CORPORATE TRAINING & DEVELOPMENT | HR’s Role in Translating Disability Insurance to Employees
We all presume we’re infallible — until we discover we are not.
This kind of denial meant Roy Tuscany did not check the box for disability insurance just two weeks before losing the full use of his legs in a skiing accident.
As a coach and freestyle skier, Tuscany assumed his own invincibility, believing he didn’t need to pay the small, extra monthly fee that could have saved him from financial ruin. “Since my injury was a life-altering disability, having disability insurance would have financially supported me,” said Tuscany, who overshot a 30-foot jump on a mountain near Lake Tahoe, California.
“The reality is stuff happens in life we don’t expect,” said Mike Wozny, president of Anthem Life and Disability. Hence, Tuscany’s tale: How much is HR liable for communicating what they are no longer accountable for? The answer should be obvious, regardless of who is responsible for providing the information: Management must start a conversation for its employees’ best interest.
Carol Harnett, president of the Council For Disability Awareness (CDA) and a clinician and physiologist in both sports and industrial medicine, has seen firsthand how dismissing disability insurance can financially change your life in the worst ways.
“It starts small, but it is not small for your family,” Harnett said of the inevitable cuts in the family budget when the paychecks stop coming. “I saw patients who couldn’t afford travel soccer for their kids anymore and, while not a big deal in the scheme of things, it’s a big deal to a 10-year-old.”
Before it gets this bad, HR should inform employees of often overlooked benefits and help them apply. To do this, redefining coverage must be communicated immediately.
“Disability insurance is probably one of the most unfortunately named products that exists. It really should be called income insurance,” said Harnett, who leads the CDA’s mission to educate consumers on how to protect and insure their income.
Hartnett cited the council’s “2014 Disability Awareness Study” that showed while 67% of working consumers saw their income as the second most important thing in their lives (other than their health), only 28% of Americans insured it.
“Forty percent of working consumers are insured for short-term disability, which for most people means the income stream available to them through this insurance product is three to six months. And only about a third of them are insured for long-term disability,” said Hartnett. “What keeps me up at night is knowing that about half of Americans have very limited — if any — savings and these funds would be depleted if someone became ill, injured or needed surgery. We know more than half of these employees couldn’t survive more than a month without an income.”
And that is not just the half of it.

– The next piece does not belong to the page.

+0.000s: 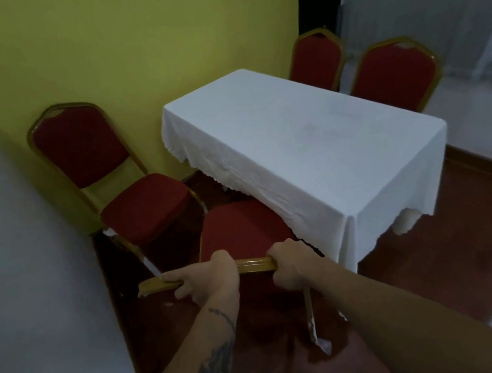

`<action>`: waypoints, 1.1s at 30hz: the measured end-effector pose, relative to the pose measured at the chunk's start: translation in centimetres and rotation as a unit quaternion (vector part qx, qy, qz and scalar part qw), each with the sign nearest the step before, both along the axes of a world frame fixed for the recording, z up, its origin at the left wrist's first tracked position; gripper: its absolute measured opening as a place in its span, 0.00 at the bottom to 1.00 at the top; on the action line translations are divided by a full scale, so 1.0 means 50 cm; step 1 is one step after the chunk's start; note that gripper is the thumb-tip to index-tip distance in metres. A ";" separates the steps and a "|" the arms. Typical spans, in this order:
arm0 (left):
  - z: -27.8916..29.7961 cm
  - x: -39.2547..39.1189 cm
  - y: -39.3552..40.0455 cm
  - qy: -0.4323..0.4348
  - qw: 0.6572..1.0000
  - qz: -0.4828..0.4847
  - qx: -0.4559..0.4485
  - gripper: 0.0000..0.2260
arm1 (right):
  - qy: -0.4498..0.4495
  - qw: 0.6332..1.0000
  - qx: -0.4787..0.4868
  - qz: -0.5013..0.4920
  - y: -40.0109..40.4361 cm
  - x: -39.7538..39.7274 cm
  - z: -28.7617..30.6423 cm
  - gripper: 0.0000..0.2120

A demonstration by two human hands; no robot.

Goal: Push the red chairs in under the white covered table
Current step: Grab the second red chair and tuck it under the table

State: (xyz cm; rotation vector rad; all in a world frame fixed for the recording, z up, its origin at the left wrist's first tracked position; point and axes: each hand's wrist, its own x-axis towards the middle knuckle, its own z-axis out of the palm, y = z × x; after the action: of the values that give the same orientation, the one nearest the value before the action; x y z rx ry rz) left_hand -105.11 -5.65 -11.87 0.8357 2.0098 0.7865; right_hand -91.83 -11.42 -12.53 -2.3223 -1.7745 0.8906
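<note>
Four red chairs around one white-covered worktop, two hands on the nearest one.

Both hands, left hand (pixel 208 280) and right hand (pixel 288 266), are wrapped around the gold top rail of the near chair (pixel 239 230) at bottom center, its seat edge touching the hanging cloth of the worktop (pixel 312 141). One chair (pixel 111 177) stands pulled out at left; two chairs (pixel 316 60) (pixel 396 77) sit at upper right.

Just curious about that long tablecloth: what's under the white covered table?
The white cloth-covered table hides nearly everything beneath. Only the front of the near red padded chair pokes under its edge; the legs are mostly covered.
</note>
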 end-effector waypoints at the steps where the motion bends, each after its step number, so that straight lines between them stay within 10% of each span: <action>1: 0.001 -0.012 0.008 0.004 1.000 -0.012 0.002 0.47 | -0.001 1.000 -0.001 -0.001 0.000 -0.012 0.001 0.06; 17: -0.007 -0.181 0.206 0.034 0.963 -0.267 0.017 0.48 | -0.031 0.998 -0.004 0.052 0.060 -0.166 -0.006 0.13; 33: 0.003 -0.208 0.374 -0.014 0.948 -0.319 -0.006 0.52 | 0.003 0.999 -0.031 0.044 0.190 -0.187 -0.011 0.22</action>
State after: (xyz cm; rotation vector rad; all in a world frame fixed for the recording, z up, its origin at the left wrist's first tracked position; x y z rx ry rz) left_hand -115.52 13.06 -11.72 1.3591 1.5638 0.4052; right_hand -101.20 -1.90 -13.09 -2.2910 -1.8852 0.9781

Harnett added another reason why HR needs to talk about insuring employees’ incomes. “We know that 54% of Americans only have access to subprime lending, which is scary, so even they would need to borrow at a very high interest rate,” Hartnett said.
“Best-case scenario for many people out of work is cutting out travel soccer for kids; worst-case scenario is you start to see people skipping meals, or eating poorly, because they can’t afford groceries,” she said. “I even had patients who lost their homes and found themselves moving in with their parents.”
Anthem Inc.’s Director of Life and Disability Product Management and Business Development Tracie Foster said health insurance assures an employee will get treatment if needed. Advocating that HR stay informed, recommending both Life Happens and the CDA’s Disability Can Happen websites, Foster said it is not just about indemnities information but also “helping employees make the best choices.”
Since The Affordable Care Act system overhaul, there is more reason to remind staff of the seriousness of the voluntary money matter with Foster explaining, “More effective communication and education around the value and cost of these voluntary benefits is critical to help employees make the best decisions for themselves and their families.”
More effective means more often and honest. Shifting the focus from first-of-the-year enrollment to year-round attention, Foster said it is also “important to focus the messaging on what’s truly going on in employees’ lives so the message is relevant and resonates with employees.”
David F. Keefe III, a financial representative with Eagle Strategies LLC in Waltham, Massachusetts, said a story like Tuscany’s “could change their mind” for employees considering disability insurance. Though there are a few factors, of course cost considered one, Keefe said, “Others could include lack of education, unaware of the risk they are taking.”
When speaking with staff, Keefe recommends reminding employees that without a paycheck their families will suffer. “Single people tend to be more inclined to take this risk” of not maintaining insurance, Keefe said. “It is an easy conversation when speaking to an individual who is responsible for others’ well-being.”
Clearly, there needs to be more conversation in the break room and in the bosses’ suites on how employees can protect their income. Bringing Tuscany’s story into the conversation, as Keefe suggested, could literally change destinies — as it has for the skier.
Tuscany became the founder of High Fives Foundation, a Truckee, California-based nonprofit that raises awareness about those who suffer life-altering injuries. “I was just uninformed about the benefits of having this type of insurance,” he said. “No matter what happens in life, enjoy every opportunity and try to protect yourself in every possible way.”